Recombinant CPO protein technology emerged to address the need for functional enzyme studies and therapeutic applications. Using genetic engineering, the *CPOX* gene is cloned and expressed in heterologous systems like *E. coli* or yeast, enabling large-scale production of purified, bioactive CPO. This approach overcomes challenges in isolating the enzyme from natural sources and ensures consistency in research and drug development.
In biomedicine, recombinant CPO holds promise for enzyme replacement therapy (ERT) in porphyrias. Preclinical studies suggest that administering functional CPO could mitigate porphyrin precursor accumulation, alleviating symptoms such as neurovisceral crises and photosensitivity. Additionally, recombinant CPO is used to study enzyme kinetics, substrate specificity, and inhibition mechanisms, aiding in the design of targeted therapies.

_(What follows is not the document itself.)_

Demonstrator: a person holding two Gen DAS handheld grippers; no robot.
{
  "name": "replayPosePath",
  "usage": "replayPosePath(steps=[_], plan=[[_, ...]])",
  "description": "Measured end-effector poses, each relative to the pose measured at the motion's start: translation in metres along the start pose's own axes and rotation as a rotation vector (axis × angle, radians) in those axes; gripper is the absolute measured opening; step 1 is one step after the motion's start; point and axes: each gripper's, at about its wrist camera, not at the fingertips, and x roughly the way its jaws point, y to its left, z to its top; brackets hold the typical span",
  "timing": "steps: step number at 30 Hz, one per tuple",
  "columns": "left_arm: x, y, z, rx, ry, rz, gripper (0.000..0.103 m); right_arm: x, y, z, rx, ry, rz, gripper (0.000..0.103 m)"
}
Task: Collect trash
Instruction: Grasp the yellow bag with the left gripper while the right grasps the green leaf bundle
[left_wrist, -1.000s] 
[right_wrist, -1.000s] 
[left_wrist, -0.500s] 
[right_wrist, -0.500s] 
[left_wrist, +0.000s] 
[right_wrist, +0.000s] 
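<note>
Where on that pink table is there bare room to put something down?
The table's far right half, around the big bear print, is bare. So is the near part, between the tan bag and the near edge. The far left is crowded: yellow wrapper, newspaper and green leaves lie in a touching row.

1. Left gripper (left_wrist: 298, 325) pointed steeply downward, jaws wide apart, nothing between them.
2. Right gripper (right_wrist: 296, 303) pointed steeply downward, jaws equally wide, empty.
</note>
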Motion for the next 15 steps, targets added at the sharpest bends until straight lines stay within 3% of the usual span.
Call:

Industrial applications include biosensing and biocatalysis, leveraging CPO’s ability to modify porphyrin derivatives for producing high-value compounds. Challenges remain in optimizing protein stability, activity, and delivery methods for clinical use. Recent advances in protein engineering, such as site-directed mutagenesis and fusion tags, aim to enhance CPO’s functional properties.
Overall, CPO recombinant protein represents a convergence of metabolic research, therapeutic innovation, and biotechnological engineering, offering tools to unravel heme-related pathologies and develop precision treatments.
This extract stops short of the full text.